Pastor Darrell Dunlap: “If God is for us, who can be against us?” (Romans 8:31). What challenge can be too big if you’re friends with God? In our world today, so many people feel alone; and even when they’re with people and connected through their electronic devices, they often feel alone when they have to face life’s hurdles and difficulties.
SDR: What is the mission of your church?
PD: To help people love God and one other more. We want to help people to love God with their whole heart in a world that is so much about hate and tearing each other down; we want to be a shining light calling people to love one another, whether they’re friends or enemies. As part of this mission, for example, this past year we partnered with a local school, Walker Elementary School. We provided backpacks filled with school supplies for needy kids throughout Mira Mesa. We contacted all the area elementary-school principals and made sure we got backpacks for all the kids that needed them.
SDR: Where’s the strangest place you found God?
PD: I was at an AIDS hospice where everyone was basically dying, had no family members visiting, and no one to take care of them. I remember it was one of the saddest places I’ve ever been to in my life. I sat down with some patients and played checkers and visited with them. In the midst of their pain, their medicine, and rejection by society — in many ways, AIDS is the leprosy of our generation — these people still had a piece of joy in them. That was interesting to see. One of the fellows in a wheelchair asked me to take him out for a cigarette. He said he was going to die anyway, so what’s the big deal? So I took him outside and we were talking. In the midst of our conversation, he asked me whether God really loves him. In that moment I was able to sit there and talk to him about God’s love. It was one of those moments that God showed up in a big way. When we went back inside, that gentleman put his heart in Jesus’s hands and asked Jesus into his life. He told everyone that God loves them, and they’re not alone. It was the darkness in the place that changed; there was a light that started to shine. It brought so much hope to me. As Mother Teresa used to say — even in the darkest places, God is there. He hasn’t forsaken anyone.

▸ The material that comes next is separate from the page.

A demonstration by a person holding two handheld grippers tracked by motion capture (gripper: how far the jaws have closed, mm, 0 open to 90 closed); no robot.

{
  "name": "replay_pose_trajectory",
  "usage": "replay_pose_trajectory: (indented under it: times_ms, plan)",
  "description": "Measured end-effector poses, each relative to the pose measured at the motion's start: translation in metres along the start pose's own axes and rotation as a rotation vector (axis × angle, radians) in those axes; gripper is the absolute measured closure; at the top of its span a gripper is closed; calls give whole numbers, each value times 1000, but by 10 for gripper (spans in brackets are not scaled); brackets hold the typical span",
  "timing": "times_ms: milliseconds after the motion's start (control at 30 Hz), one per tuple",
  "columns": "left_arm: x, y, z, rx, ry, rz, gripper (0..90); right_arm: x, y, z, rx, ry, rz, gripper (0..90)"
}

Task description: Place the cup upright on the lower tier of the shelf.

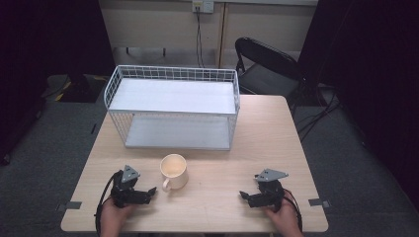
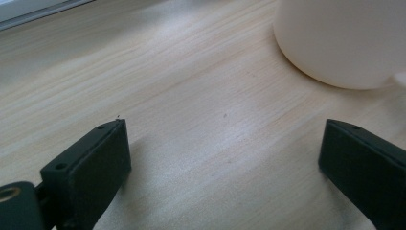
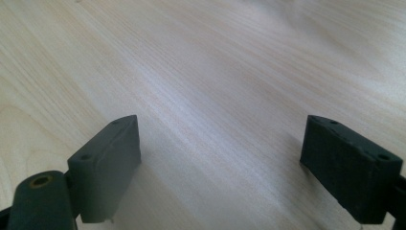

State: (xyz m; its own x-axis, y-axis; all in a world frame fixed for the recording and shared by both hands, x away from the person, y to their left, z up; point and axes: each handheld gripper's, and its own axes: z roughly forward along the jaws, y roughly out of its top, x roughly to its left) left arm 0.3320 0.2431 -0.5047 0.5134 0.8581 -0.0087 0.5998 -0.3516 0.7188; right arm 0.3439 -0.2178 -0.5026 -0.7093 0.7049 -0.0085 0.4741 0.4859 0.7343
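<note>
Your left gripper (image 1: 146,192) rests low on the near left part of the wooden table (image 1: 276,143), jaws spread wide with nothing between them. In the left gripper view (image 2: 225,153) bare wood lies between the 2 black jaws, and the cream mug (image 2: 344,38) stands just ahead and to the right of them, not touching either jaw.

From the high view, the mug (image 1: 174,171) sits upright near the table's middle, just beside your left gripper on its right, with the handle turned toward your side of the table. It appears empty. It stands in front of the white wire rack (image 1: 173,106), close to the rack's lower shelf but apart from it.

Your right gripper (image 1: 247,197) rests on the near right part of the table, well apart from the mug. Its jaws also stand apart; the right gripper view (image 3: 220,158) shows plain wood grain between them.

Both rack shelves look bare. A black folding chair (image 1: 267,64) stands beyond the table's far right corner.
</note>
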Motion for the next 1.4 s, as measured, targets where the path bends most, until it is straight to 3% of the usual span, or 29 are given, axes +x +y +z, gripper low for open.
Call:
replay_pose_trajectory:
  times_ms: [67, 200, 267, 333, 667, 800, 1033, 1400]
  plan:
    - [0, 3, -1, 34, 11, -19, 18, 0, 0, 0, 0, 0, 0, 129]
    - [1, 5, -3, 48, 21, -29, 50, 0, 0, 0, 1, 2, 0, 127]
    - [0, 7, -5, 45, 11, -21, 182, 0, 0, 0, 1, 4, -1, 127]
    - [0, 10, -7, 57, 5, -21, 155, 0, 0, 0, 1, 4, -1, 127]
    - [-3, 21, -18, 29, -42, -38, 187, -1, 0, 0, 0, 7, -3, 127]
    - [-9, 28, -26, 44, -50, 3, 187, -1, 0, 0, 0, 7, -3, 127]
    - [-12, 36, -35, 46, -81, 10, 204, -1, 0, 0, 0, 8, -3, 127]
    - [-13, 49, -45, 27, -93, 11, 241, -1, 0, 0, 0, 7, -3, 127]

SDR: Where do you go when you die?
PD: When we die, every human has an eternal soul and they go to either heaven or hell. Hell sounds like a nasty word but basically it is a place where God isn’t — it’s the absence of God. Where we go after we take our last breath in this life depends on whether we’ve placed our faith and hope and trust in Jesus Christ; and if we do, we go to heaven to be with God and if we don’t, we spend eternity apart from God and his goodness.